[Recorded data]

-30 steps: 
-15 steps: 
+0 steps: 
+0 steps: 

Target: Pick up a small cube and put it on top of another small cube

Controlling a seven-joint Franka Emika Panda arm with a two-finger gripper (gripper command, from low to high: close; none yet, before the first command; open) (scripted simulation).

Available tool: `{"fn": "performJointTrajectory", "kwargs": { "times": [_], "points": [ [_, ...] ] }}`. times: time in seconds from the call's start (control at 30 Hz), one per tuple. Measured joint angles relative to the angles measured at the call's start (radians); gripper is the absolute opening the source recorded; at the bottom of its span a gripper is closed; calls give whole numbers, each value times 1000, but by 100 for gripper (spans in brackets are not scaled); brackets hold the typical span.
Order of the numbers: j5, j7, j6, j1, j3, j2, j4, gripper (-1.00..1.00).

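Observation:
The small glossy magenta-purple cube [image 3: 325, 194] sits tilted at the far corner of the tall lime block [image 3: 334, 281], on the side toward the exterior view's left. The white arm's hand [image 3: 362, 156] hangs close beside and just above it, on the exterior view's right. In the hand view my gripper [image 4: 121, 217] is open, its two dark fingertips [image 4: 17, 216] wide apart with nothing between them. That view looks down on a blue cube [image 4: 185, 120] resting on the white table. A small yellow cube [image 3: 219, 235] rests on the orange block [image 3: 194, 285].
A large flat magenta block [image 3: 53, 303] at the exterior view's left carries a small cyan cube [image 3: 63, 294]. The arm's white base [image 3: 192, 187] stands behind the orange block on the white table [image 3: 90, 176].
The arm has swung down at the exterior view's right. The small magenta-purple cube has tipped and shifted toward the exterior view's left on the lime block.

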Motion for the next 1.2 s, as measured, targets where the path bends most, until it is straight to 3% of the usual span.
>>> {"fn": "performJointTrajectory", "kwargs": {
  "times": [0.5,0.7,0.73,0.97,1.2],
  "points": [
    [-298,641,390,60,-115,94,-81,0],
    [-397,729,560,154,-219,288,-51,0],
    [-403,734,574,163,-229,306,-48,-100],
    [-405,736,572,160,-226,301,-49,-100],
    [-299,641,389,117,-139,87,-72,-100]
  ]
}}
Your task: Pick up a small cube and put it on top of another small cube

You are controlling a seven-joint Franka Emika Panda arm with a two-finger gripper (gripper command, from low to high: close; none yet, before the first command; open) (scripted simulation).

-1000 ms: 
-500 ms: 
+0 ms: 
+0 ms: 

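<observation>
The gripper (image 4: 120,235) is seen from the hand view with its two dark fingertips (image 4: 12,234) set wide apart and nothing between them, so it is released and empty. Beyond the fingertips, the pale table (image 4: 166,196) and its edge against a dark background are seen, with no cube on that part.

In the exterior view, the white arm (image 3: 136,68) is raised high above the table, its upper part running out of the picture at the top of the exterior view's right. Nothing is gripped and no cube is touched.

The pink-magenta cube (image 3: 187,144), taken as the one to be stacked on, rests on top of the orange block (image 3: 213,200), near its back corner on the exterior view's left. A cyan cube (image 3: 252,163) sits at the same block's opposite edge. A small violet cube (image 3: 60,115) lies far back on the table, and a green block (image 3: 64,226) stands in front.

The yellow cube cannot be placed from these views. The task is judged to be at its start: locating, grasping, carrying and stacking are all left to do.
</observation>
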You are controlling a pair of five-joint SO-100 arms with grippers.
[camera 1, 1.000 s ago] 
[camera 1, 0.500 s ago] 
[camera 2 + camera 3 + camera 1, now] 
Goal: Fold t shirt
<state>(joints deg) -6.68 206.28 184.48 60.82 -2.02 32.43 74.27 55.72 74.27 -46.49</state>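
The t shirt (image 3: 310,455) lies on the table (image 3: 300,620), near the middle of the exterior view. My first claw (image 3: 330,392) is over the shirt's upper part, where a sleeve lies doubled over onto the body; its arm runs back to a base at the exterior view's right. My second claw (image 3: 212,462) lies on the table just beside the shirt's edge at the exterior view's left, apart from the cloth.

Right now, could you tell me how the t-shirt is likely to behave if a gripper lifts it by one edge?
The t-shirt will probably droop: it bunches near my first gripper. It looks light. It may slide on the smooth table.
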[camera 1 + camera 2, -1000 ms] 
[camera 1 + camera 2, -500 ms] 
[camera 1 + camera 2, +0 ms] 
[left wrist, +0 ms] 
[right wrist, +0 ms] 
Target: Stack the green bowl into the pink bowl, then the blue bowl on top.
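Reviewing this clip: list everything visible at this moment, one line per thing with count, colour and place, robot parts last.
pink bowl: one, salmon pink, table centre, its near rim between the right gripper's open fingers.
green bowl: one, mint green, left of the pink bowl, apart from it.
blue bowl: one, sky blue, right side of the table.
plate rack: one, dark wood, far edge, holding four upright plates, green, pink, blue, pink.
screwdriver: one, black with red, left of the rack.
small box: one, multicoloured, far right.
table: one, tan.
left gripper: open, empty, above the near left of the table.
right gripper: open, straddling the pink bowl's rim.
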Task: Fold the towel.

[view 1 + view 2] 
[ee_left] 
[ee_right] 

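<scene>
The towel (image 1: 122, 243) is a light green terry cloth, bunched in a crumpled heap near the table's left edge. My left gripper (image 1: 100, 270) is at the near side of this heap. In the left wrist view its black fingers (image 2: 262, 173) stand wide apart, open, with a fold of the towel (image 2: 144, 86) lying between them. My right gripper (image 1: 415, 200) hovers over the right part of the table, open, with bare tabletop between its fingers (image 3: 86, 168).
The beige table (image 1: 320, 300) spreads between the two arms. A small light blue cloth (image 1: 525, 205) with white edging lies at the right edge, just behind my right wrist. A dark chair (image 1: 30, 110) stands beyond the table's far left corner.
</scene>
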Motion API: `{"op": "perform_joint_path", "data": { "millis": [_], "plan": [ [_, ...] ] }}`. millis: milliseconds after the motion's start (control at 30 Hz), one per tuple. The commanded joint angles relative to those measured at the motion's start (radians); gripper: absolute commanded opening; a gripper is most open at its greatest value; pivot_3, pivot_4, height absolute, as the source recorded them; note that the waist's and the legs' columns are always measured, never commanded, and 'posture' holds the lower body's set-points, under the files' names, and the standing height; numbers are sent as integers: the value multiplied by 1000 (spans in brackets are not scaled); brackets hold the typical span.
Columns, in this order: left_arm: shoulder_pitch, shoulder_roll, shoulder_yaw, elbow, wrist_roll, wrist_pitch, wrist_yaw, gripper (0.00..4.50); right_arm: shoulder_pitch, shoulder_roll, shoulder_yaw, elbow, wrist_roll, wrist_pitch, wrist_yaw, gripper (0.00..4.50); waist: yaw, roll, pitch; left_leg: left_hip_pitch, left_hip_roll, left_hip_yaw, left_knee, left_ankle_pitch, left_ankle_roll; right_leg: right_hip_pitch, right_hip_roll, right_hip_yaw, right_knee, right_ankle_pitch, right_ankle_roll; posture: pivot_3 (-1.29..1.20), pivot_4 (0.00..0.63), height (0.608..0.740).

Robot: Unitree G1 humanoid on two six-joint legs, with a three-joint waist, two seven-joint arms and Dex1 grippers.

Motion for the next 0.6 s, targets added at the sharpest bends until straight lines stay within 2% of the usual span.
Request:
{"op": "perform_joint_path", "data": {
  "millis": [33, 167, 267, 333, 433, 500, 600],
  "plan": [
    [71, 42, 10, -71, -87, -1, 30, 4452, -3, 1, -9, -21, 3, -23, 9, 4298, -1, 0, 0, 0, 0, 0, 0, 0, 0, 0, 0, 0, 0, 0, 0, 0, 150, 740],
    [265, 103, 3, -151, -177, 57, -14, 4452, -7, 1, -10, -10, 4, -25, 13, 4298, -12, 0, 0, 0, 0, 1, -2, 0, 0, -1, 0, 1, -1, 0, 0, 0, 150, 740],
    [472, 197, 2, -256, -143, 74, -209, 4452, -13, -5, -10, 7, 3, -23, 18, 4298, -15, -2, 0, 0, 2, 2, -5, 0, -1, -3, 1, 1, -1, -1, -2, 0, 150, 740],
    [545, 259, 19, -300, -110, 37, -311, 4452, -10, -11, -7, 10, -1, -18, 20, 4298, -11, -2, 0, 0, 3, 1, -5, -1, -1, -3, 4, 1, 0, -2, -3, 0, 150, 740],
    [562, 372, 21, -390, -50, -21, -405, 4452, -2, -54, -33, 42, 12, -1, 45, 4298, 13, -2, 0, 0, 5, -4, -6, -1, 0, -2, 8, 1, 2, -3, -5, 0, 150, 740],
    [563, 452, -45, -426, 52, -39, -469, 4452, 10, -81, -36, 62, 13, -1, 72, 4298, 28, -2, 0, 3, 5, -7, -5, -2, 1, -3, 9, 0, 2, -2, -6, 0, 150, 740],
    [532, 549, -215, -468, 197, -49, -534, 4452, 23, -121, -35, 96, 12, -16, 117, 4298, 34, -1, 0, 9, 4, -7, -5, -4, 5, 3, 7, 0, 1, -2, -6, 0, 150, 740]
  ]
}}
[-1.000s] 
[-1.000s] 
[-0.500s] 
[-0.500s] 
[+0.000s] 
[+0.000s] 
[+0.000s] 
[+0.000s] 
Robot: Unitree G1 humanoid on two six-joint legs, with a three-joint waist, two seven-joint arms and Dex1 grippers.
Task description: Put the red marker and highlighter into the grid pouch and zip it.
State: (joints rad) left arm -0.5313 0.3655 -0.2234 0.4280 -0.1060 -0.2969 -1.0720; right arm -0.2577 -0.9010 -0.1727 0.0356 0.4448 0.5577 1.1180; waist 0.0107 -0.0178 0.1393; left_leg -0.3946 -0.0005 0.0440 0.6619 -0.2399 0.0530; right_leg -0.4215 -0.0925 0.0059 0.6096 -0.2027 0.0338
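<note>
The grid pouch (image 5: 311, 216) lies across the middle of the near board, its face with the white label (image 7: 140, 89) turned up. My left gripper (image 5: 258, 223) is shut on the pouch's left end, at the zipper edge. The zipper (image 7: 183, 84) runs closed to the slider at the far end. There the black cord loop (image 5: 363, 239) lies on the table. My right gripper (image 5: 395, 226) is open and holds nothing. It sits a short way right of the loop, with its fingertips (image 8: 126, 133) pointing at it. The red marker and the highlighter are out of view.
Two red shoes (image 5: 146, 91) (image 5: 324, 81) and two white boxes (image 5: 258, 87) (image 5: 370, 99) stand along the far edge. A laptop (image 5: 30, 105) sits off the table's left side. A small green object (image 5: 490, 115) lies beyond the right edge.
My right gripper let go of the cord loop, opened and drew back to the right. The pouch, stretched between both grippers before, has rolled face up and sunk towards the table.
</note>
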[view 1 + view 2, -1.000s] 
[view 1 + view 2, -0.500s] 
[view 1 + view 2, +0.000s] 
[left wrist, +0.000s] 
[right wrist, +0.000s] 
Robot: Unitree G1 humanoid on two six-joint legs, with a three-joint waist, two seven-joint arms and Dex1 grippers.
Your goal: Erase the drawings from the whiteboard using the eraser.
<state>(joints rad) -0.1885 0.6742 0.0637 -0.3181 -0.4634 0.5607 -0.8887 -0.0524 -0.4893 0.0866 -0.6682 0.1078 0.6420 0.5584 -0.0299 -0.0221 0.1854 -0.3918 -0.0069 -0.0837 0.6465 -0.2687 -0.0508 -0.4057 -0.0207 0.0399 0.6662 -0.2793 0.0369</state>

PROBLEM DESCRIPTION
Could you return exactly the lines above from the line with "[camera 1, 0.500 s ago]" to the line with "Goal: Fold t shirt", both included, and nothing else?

SOLUTION
[camera 1, 0.500 s ago] 
[camera 2 + camera 3 + camera 1, now] 
Goal: Fold t shirt

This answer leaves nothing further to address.